For this first energy performance contract, EIU chose Energy Masters as its ESCO. What was the decision making process like?
It was a very formal, disciplined approach. We created a committee to screen submittals from potential ESCOs. There were representatives from our purchasing procurement department, academic areas, housing and dining departments, the facilities group, and the student body. We also had our project manager from the Capital Development Board—a state government agency with oversight responsibility for state facility capital projects—on the team.
We sent out RFQs to ESCOs. Each qualified ESCO was then given a scheduled time to visit the campus, during which they toured the buildings, studied drawings, and collected operating data histories to be used in developing a proposal.
After the committee reviewed the RFPs, a short list of ESCOs was developed. Selection was based upon what the committee felt was the most doable project with the best savings potential and overall best fit for EIU. Next, the short listed companies were asked to present their proposals to the committee.
The committee considered the technical aspects and judged the nature of each proposal, as well as expected and guaranteed savings. Ratings were assigned to a number of common criteria through numerical scoring methods. Scores were forwarded to DCCA who tabulated and summarized results.
Energy Masters came out on top of the scoring. Among many other factors, the committee was looking for a non-vendor affiliated entity. We were also looking for a non-utility affiliated entity. We wanted an ESCO based in engineering principles that would approach the technical aspects of real units of energy savings. Energy Masters [which is no longer in existence] was very much based in engineering principles.
What elements of the campus were addressed in the energy performance contract?
We took a rather restricted approach. While we incorporated some low hanging fruit, which drove project savings, we did not allow the vendor to do the entire 3.2 million square feet. It would be easy for the vendor to go for the easy stuff. The project needed to stand on its own on a building by building basis.
We formulated a simple payback model listing all the potential energy conservation measures (ECMs) grouped within buildings covering about half of the campus square footage. We selected a desirable combination of ECMs that, when combined, presented a payback within the 10-year contractual constraint. We took a conservative approach to this new concept.
We aimed to have the low cost items leverage the more costly, longer payback items in order to address some deferred maintenance. That’s part of the advantage of performance contracts. We could replace and upgrade items in the scope of this project that we then wouldn’t have to budget in the future.
We did about 1.7 million square feet. Energy Masters guaranteed an 80% performance level—that is the contractually guaranteed energy savings were 80% of expected savings. This provided a theoretical 20% cushion for possible variations in campus space usage and performance of the ECMs over the 10 years.
The project all-in cost was about $3.4 million for improvements. Main components were lighting upgrades, building automation enhancements, variable speed drives, and conversion of air handling systems from constant to variable volume.
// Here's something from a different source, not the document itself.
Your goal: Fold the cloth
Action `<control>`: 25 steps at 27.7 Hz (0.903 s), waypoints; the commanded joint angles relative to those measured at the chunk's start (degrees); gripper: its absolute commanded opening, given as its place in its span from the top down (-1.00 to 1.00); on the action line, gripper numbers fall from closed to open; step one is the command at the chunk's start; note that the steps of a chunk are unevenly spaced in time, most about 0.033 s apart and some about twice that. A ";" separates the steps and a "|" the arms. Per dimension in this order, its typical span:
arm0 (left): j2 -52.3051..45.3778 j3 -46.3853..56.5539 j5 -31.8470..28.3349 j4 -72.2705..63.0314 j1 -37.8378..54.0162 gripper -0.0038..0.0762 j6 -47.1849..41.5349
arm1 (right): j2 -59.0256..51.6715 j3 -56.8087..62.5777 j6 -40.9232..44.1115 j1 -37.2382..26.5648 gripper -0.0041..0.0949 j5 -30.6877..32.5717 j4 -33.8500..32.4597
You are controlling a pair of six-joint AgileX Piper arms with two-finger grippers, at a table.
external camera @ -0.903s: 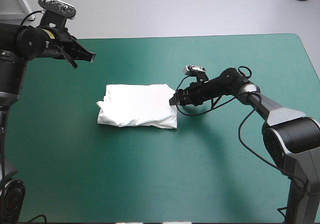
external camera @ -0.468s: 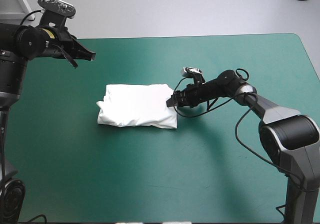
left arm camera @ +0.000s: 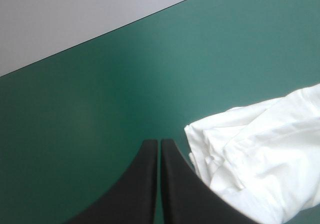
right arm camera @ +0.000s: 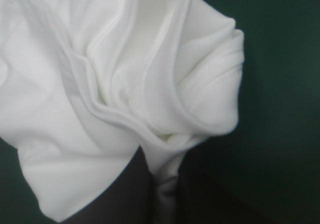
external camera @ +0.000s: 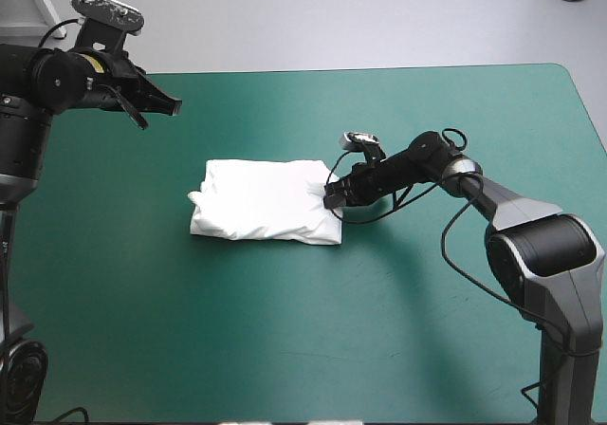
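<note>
One white T-shirt (external camera: 266,213) lies as a folded bundle near the middle of the table (external camera: 285,349), far from every edge, with bare teal-green cover all around. There are two end effectors. The right end effector (external camera: 332,197) pinches the bundle's right edge, and the left end effector (external camera: 173,108) hangs near the far left corner, fingers together, empty.

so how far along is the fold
Done: the T-shirt already lies as a compact folded bundle. In hand: the right gripper is shut on the bundle's right edge, with bunched layers in its grip. The left gripper hangs shut and empty, raised off to the far-left side. Left: probably only letting go, and perhaps tidying the rumpled left edge.
</note>
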 commanded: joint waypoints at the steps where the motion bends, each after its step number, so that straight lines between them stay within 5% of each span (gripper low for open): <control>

Expected annual savings was about $650,000 with a guarantee level of $533,000. Through measurement and verification efforts in subsequent years, we have confirmed savings exceeding the guarantee.
What prompted EIU to pursue a second performance contract?
We were about five years into the performance contract with Energy Masters before we initiated ESCO Phase II. We had savings exceeding the guarantee in Phase I, and our utilities budget remained in the black at the end of consecutive fiscal years.
We knew we hadn’t addressed energy opportunities in about half of the campus square footage. Also, we hadn’t done anything with water.
In addition, since Phase I began, the technology related to ECMs had matured. We were confident we could be more aggressive in terms of modeling savings—and even identify opportunities that may have been left on the table during the first project.